Step-by-Step Investigation

Step 1: Correlate with time (30 seconds)

bash
# When exactly did errors start?
# Check your monitoring dashboard (Grafana, Datadog)
# Look for the exact timestamp of the inflection point

Key question: Does the error spike correlate with:

  • A deployment? → Go to Step 2a
  • A traffic spike? → Go to Step 2b
  • Nothing obvious? → Go to Step 2c

If errors started right after a deploy:

bash
# What was deployed?
git log --oneline -10

# Who deployed?
kubectl rollout history deployment/api-server

# Rollback immediately — investigate AFTER service is restored
kubectl rollout undo deployment/api-server

Rollback first, debug second

If errors correlate with a deployment, rollback immediately. You can always redeploy after fixing. Every minute of investigation is a minute of user impact.

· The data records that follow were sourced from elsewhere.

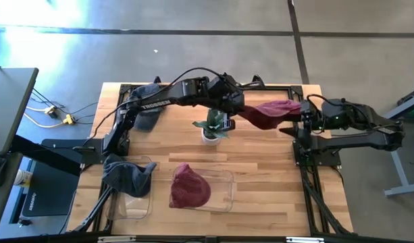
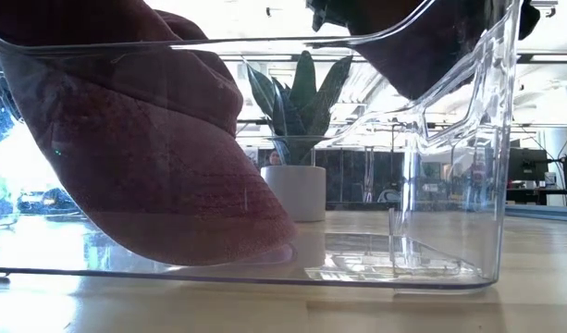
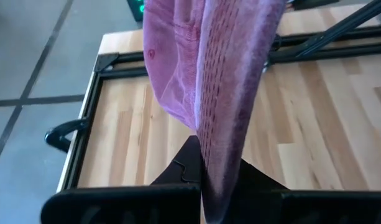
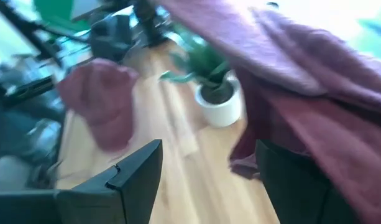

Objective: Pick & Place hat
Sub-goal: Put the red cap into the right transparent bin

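Note:
A maroon hat (image 1: 269,113) hangs in the air over the table's far right part, with my left gripper (image 1: 242,112) shut on it. In the left wrist view the hat (image 3: 209,74) shows as a hanging fold of cloth. My right gripper (image 4: 209,180) stands open just right of the hat's right end (image 1: 291,106), and the hat (image 4: 314,93) fills the space ahead of it. A second maroon hat (image 1: 189,187) lies crown up in a clear bin (image 1: 227,192) near the front edge. My left gripper pinches a fold of the hat's cloth (image 3: 210,163) between its two fingers, several layers bunched together. The hat is lifted clear of the table and stretches toward the table's right from the fingers. Whether my right gripper touches the hat, I cannot tell.
A potted plant (image 1: 210,128) stands mid-table, just below the left gripper. A dark grey hat (image 1: 124,174) lies over a second clear bin (image 1: 140,202) at the front left. Another dark hat (image 1: 147,102) lies at the far left. Bare wood lies right of the bins.

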`<control>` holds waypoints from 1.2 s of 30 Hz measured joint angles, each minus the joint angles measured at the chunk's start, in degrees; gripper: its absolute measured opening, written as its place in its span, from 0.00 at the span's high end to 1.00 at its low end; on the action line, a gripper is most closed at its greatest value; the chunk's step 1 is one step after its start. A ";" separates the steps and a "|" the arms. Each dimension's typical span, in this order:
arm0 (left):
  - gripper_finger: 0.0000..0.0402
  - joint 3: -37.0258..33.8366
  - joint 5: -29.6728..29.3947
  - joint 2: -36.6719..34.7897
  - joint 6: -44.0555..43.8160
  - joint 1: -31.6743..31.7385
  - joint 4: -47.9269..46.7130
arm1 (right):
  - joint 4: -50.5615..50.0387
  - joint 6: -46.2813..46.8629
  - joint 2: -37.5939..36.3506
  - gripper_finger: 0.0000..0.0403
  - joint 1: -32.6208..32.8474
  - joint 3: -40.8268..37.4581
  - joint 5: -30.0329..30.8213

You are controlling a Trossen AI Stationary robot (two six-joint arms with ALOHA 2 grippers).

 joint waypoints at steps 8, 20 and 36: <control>1.00 0.10 1.93 -0.15 -0.64 -0.31 -0.99 | 6.80 -2.58 -0.02 0.37 0.04 -0.03 6.70; 1.00 0.01 -7.32 -1.74 1.85 2.01 -1.87 | 8.50 0.92 -0.04 0.37 0.00 0.32 2.02; 1.00 -0.41 -11.57 -2.45 1.24 2.40 -11.69 | 9.22 -0.84 -1.92 0.95 -0.11 0.66 6.15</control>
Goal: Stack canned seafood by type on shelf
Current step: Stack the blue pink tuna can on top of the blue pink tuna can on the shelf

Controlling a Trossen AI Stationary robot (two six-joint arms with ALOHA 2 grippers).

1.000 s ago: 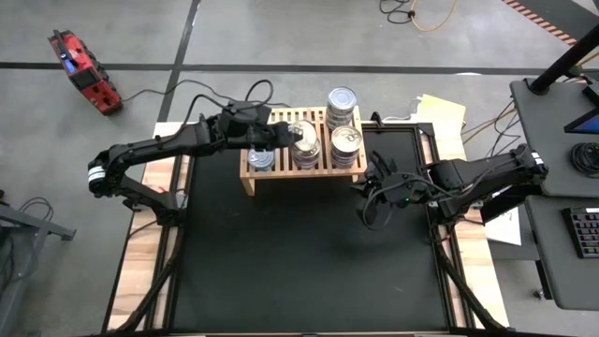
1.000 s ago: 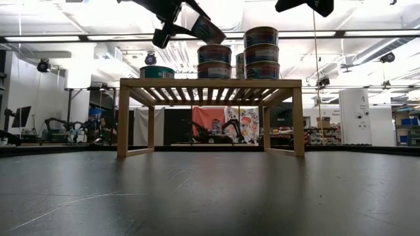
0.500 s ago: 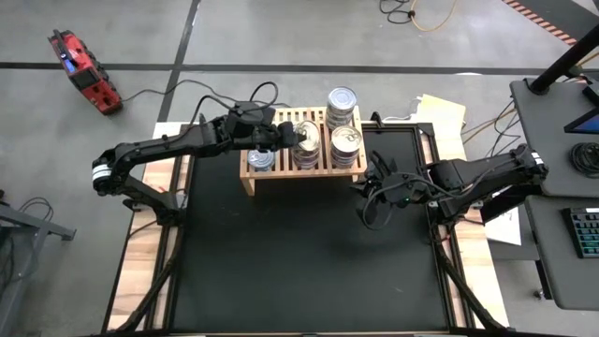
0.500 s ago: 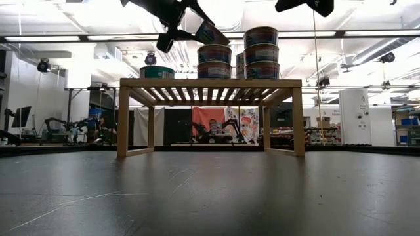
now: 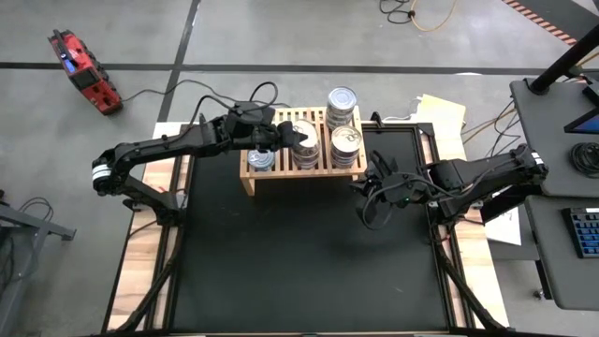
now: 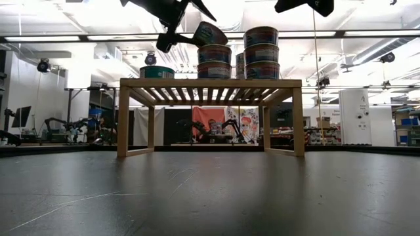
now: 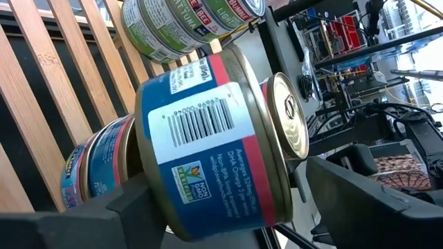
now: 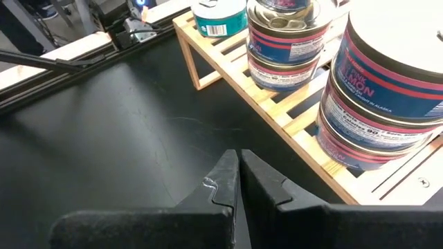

After rollback, diff the deployment:

bash
git diff HEAD~1 HEAD -- src/

Common deployment causes:

CauseHow to spot it
Bad codeErrors in new code paths, stack traces point to changed files
Missing env varundefined errors, config-related failures
Missing migrationDatabase errors, column not found
Dependency versionPackage update broke API contract
Feature flag enabledNew feature path has bugs
bash
# Check current QPS vs normal
curl -s 'http://prometheus:9090/api/v1/query?query=rate(http_requests_total[5m])' | jq

# Is it organic growth or attack?
# Check by IP distribution
kubectl logs -l app=api --tail=1000 | awk '{print $1}' | sort | uniq -c | sort -rn | head -20

If traffic spike:

  • Organic: Scale up, add more pods/instances
  • Attack/bot: Enable rate limiting, block IPs, activate WAF rules
  • Retry storm: Clients retrying → exponential backoff, circuit breaker

Step 2c: No Obvious Trigger

Check these in order:

bash
# 1. Which endpoints are failing?
# Grafana query: rate of 5xx by endpoint
# sum by (path) (rate(http_requests_total{status=~"5.."}[5m]))

# 2. What error codes?
# 500 = server bug, 502 = upstream down, 503 = overloaded, 504 = timeout

# 3. Check application logs
kubectl logs -l app=api --tail=500 | grep -i "error\|exception\|fatal"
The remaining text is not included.